What will a desperate Xi Jinping or Xi-successor do in the face of this crisis?  We need to be prepared diplomatically, economically, and humanitarianly.  And militarily, since neither Xi nor his successor are likely to accept this crisis without resorting to force and invasions to “capture” workers and baby-makers.

“Impartiality Is the Source of a Newspaper’s Credibility”

That’s the headline of Walter Hussman’s piece in Tuesday’s Wall Street Journal.  Impartiality certainly is a contributor, but the Critical Item for a newspaper’s credibility—for any journalistic entity—is integrity.

To set themselves on the path back to honesty, and so to believability—not just credibility—members of the journalism industry must address these items:

  1. identify at least some of their sources
  2. if an anonymous source refuses to be identified, show two things

-the source actually exists
-why the source should be believed

  1. if the anonymous source is a whistleblower, show that the source has exhausted all internal whistleblowing channels before deciding to leak

4. most importantly, journalism used to have a standard that required two on-the-record sources to corroborate the claims of anonymous sources.
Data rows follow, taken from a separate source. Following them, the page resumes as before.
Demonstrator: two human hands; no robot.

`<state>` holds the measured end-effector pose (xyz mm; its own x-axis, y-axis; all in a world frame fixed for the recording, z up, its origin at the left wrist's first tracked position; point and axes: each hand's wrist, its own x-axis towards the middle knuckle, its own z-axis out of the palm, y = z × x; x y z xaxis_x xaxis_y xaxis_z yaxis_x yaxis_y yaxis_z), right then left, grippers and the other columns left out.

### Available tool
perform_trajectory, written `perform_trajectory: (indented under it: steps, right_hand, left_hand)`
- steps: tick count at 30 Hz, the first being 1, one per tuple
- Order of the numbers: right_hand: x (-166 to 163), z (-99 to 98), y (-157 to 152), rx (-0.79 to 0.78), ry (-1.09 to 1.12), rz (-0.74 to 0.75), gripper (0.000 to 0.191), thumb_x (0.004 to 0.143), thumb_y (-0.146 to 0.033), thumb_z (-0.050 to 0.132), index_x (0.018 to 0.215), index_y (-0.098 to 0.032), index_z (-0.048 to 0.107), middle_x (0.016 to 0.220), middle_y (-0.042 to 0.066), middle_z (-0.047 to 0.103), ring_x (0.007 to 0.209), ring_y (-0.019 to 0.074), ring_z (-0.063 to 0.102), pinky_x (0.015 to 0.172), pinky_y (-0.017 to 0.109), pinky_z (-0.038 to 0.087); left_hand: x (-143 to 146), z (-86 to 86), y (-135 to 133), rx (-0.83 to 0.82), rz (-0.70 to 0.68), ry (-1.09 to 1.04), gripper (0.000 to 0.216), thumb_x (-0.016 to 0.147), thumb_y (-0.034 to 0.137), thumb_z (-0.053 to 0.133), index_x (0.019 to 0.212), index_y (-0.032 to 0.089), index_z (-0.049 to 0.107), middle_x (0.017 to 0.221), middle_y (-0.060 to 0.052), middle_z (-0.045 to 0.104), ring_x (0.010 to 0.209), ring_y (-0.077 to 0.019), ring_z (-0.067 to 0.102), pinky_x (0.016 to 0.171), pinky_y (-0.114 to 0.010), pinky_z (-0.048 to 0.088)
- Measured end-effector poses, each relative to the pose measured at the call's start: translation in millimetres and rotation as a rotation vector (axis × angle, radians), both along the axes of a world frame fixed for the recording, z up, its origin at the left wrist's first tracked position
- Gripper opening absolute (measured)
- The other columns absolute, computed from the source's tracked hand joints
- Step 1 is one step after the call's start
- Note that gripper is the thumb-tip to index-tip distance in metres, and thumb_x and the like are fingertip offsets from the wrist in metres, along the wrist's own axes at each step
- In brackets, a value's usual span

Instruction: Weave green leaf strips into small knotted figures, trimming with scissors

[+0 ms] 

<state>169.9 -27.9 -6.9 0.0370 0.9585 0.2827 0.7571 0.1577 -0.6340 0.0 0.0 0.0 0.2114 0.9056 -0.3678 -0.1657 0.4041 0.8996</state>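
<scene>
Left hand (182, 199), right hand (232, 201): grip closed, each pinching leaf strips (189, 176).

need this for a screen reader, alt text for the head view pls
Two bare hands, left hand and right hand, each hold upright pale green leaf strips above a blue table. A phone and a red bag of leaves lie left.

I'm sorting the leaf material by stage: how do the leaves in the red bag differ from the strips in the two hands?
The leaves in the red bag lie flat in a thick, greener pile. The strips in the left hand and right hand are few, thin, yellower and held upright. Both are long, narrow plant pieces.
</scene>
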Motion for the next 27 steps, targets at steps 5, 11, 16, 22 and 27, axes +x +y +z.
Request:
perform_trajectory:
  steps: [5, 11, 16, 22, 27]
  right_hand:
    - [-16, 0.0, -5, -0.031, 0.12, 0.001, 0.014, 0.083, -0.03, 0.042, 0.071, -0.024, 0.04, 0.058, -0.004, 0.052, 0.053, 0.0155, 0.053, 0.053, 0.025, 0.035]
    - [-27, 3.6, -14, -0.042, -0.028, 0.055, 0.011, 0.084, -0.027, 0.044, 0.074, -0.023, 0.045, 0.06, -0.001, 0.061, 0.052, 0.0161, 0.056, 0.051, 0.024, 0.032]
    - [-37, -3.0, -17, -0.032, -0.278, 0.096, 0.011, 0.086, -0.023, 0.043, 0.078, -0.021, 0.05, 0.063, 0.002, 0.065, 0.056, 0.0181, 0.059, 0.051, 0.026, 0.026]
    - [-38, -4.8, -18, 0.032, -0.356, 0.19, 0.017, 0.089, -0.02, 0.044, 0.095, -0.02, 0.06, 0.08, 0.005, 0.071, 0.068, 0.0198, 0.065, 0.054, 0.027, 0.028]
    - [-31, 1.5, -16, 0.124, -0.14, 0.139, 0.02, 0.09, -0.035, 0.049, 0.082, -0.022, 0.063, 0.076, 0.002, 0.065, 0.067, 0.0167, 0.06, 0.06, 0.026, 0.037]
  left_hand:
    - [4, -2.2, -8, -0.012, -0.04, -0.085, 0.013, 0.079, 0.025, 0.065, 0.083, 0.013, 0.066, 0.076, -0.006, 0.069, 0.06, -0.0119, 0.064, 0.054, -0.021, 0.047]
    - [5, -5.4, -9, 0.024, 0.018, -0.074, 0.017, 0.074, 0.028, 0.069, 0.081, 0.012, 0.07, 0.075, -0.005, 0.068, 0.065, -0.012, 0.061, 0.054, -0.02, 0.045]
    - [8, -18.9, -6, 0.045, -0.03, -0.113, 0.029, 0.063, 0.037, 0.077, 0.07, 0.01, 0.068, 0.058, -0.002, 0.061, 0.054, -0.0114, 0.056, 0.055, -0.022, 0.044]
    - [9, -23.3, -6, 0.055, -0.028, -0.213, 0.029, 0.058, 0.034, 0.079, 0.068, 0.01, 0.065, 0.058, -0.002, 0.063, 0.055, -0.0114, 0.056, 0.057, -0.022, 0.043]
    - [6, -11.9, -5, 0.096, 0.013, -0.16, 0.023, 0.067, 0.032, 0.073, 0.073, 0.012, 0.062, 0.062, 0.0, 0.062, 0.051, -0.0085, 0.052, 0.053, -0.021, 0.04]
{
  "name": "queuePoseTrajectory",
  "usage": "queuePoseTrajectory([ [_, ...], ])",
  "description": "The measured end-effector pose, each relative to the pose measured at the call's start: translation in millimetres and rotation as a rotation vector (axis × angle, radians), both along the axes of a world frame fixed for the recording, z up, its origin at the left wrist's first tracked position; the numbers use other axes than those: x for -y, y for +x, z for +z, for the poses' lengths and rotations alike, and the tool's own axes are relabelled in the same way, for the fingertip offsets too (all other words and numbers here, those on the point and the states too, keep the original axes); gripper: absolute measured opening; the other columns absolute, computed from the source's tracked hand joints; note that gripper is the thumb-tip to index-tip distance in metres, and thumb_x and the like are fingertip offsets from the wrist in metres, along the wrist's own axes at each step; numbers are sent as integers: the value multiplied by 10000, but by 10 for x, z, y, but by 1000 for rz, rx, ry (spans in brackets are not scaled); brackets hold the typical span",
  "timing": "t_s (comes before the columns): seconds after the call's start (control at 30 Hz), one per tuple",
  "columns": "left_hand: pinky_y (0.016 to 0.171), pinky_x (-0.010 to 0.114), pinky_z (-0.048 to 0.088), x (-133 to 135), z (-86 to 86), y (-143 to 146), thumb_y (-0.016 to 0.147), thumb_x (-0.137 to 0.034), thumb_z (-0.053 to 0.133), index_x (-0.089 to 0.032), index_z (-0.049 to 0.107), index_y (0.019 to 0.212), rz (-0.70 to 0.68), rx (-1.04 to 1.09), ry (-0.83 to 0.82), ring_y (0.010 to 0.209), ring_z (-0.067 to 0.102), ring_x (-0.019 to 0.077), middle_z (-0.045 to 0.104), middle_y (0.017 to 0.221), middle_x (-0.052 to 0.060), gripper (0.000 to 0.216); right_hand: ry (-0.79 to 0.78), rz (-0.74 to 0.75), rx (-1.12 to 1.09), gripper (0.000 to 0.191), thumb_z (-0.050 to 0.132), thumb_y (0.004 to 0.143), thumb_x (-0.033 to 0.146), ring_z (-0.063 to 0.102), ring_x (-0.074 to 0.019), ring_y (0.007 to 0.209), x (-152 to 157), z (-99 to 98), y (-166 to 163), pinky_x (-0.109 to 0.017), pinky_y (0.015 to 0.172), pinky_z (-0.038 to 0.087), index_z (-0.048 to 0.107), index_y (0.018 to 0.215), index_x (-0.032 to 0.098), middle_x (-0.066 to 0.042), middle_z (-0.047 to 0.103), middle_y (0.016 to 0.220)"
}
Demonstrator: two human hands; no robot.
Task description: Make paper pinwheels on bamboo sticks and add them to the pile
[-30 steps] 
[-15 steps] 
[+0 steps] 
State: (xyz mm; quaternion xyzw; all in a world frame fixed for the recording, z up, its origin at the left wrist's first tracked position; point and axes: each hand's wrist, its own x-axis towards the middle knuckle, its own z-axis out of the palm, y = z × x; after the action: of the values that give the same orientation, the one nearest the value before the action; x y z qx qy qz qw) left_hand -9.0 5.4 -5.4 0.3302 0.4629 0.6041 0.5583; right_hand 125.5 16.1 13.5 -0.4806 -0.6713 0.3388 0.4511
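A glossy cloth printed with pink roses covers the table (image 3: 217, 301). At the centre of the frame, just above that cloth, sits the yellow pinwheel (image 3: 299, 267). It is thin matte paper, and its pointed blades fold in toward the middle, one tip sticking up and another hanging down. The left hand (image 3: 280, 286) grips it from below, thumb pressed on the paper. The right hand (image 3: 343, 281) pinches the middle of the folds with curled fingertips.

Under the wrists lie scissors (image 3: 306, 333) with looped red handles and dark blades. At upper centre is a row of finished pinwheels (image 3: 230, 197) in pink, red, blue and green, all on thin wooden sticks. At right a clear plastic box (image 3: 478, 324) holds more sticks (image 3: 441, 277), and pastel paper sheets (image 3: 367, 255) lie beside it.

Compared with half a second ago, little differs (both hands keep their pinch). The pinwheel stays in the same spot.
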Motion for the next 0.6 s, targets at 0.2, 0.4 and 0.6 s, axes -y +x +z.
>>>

An editor-in-chief must address the following:

-why his news outlet has chosen to walk away from that standard of journalistic integrity
-explain the standard he currently uses in place of that one.

These questions have been asked before, and journalists continue studiously to duck them.  Interestingly, Hussman, as publisher of the Arkansas Democrat Gazette, is among those ducking the questions.

None of this does anything for newspapers’ or other journalistic outlets’ credibility.  After all, merely impartial lying is still lying.